# TASK OBJECTIVE
Print the data exactly as it appears, keeping every word.

# RECORDED DATA

* * * *

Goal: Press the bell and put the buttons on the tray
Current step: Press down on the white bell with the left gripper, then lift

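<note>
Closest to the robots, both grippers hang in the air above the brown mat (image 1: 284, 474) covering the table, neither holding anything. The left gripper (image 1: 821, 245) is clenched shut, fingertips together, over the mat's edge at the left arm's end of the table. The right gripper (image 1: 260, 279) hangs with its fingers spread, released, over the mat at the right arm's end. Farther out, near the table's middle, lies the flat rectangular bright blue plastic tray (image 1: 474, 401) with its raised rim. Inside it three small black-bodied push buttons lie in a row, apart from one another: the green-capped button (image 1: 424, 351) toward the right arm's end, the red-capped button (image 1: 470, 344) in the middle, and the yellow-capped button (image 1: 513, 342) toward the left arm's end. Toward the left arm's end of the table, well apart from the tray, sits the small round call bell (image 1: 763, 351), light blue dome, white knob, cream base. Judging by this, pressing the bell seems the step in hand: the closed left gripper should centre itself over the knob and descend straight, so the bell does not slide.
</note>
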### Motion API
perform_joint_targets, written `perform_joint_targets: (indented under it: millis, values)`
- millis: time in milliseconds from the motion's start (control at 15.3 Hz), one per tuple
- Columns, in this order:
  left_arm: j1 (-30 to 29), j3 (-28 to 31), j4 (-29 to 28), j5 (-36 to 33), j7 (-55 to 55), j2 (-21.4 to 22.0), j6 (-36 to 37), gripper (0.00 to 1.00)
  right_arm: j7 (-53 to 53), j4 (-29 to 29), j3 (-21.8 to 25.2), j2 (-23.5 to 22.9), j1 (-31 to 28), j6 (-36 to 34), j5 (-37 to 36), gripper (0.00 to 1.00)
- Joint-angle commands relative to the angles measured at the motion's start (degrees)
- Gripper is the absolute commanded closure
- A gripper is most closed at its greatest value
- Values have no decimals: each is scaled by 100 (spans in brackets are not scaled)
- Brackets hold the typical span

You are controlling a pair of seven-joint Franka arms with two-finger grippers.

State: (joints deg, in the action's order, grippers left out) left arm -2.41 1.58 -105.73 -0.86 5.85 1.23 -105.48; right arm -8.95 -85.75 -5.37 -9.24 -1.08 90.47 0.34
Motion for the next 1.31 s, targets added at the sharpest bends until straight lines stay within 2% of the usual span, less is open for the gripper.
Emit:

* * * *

# RESULT BELOW
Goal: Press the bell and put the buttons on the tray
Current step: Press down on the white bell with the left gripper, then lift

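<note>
Closest to the robots, both grippers hang in the air above the brown mat (image 1: 284, 474) covering the table, neither holding anything. The left gripper (image 1: 821, 245) is clenched shut, fingertips together, over the mat's edge at the left arm's end of the table. The right gripper (image 1: 260, 279) hangs with its fingers spread, released, over the mat at the right arm's end. Farther out, near the table's middle, lies the flat rectangular bright blue plastic tray (image 1: 474, 401) with its raised rim. Inside it three small black-bodied push buttons lie in a row, apart from one another: the green-capped button (image 1: 424, 351) toward the right arm's end, the red-capped button (image 1: 470, 344) in the middle, and the yellow-capped button (image 1: 513, 342) toward the left arm's end. Toward the left arm's end of the table, well apart from the tray, sits the small round call bell (image 1: 763, 351), light blue dome, white knob, cream base. Judging by this, pressing the bell seems the step in hand: the closed left gripper should centre itself over the knob and descend straight, so the bell does not slide.
</note>
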### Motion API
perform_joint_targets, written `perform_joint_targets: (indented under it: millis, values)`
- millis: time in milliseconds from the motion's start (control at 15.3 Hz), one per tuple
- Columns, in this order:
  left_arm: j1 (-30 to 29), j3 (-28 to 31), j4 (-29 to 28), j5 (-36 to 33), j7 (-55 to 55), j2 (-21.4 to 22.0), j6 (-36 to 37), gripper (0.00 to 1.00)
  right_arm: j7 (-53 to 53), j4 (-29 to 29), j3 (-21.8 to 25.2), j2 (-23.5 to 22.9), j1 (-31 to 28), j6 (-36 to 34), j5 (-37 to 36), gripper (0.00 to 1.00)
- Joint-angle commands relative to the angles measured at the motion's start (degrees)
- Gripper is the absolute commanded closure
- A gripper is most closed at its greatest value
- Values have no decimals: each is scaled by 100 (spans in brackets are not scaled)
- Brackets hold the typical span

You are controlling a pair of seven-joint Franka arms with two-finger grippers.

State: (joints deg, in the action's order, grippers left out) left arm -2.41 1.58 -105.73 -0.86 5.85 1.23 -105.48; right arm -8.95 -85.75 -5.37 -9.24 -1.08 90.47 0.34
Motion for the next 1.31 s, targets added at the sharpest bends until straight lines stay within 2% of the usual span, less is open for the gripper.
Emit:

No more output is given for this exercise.